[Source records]
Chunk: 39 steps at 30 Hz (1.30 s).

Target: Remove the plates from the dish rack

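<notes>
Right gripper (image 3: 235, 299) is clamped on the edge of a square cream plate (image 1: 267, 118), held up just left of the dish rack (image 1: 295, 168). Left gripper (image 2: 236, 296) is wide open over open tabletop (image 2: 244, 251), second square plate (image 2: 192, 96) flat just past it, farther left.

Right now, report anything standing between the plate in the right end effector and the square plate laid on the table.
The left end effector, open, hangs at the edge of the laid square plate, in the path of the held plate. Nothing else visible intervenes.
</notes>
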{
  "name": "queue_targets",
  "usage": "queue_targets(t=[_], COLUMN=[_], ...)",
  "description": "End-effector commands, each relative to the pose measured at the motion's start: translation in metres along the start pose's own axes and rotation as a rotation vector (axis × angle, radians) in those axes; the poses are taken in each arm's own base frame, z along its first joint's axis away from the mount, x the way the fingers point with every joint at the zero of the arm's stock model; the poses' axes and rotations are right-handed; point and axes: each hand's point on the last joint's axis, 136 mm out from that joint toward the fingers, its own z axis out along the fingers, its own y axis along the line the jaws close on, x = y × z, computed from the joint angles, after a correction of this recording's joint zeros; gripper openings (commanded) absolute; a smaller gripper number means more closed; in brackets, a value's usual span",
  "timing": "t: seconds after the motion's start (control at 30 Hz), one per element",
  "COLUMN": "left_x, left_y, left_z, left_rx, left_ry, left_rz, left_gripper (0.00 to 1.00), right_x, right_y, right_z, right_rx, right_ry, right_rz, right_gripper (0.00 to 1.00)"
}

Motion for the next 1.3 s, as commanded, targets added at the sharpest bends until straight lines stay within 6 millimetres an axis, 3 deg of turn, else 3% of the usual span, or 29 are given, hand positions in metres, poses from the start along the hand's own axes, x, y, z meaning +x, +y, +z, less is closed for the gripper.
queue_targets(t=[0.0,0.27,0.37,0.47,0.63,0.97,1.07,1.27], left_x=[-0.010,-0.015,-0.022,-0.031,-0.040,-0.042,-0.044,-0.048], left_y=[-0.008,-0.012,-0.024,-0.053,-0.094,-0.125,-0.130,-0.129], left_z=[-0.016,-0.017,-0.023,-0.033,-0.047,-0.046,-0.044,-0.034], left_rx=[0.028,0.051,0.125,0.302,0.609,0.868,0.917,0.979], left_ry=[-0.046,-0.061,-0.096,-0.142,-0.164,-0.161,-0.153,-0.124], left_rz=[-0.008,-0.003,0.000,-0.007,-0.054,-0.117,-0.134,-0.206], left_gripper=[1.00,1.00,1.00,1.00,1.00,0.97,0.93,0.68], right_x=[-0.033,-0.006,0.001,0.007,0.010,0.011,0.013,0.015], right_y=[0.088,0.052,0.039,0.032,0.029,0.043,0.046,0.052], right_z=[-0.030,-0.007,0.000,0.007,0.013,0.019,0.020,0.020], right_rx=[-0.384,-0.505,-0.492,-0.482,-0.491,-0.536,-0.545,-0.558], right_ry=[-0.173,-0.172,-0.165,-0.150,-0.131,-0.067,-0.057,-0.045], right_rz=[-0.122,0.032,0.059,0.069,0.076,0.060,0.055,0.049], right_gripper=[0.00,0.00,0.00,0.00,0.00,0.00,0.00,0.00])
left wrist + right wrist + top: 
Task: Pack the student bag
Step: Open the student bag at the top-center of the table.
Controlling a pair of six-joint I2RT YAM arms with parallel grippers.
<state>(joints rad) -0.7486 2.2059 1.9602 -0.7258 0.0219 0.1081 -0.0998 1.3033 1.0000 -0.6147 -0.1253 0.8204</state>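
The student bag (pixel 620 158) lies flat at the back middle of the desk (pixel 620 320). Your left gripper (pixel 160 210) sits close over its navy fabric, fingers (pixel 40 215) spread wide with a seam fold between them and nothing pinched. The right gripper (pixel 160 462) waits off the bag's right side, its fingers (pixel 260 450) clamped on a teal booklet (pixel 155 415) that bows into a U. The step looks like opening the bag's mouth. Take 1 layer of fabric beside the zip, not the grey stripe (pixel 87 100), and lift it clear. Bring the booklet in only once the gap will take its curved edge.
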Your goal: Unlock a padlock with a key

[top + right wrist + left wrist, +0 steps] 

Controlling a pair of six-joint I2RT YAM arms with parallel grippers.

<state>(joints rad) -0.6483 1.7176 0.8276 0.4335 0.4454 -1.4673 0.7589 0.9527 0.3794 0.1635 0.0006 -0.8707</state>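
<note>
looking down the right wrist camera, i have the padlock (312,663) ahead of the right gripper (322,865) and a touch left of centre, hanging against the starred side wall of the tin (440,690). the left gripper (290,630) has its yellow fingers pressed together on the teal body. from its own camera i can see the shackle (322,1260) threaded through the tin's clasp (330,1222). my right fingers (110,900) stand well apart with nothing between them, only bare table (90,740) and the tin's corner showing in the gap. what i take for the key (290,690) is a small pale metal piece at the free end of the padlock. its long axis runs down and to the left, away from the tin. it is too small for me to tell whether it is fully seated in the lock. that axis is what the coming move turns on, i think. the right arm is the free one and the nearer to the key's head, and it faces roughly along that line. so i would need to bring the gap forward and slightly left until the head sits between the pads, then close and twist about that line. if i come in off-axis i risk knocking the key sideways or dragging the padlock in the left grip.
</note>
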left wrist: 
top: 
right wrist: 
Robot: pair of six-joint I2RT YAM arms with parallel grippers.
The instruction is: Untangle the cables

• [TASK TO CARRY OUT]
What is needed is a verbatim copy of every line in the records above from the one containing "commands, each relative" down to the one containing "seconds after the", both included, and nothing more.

• [ANSWER SECTION]
  "description": "End-effector commands, each relative to the pose measured at the motion's start: translation in metres along the start pose's own axes and rotation as a rotation vector (axis × angle, radians) in those axes; the poses are taken in each arm's own base frame, z along its first joint's axis away from the mount, x the way the fingers point with every joint at the zero of the arm's stock model; the poses' axes and rotations are right-handed; point and axes: each hand's point on the last joint's axis, 136 mm out from that joint toward the fingers, its own z axis out along the fingers, its own y axis along the line the jaws close on, x = y × z, computed from the joint angles, after a correction of this recording's joint zeros; gripper openings (commanded) absolute; a smaller gripper number means more closed; in brackets, a value's usual span",
  "timing": "t: seconds after the motion's start (control at 30 Hz), one per element",

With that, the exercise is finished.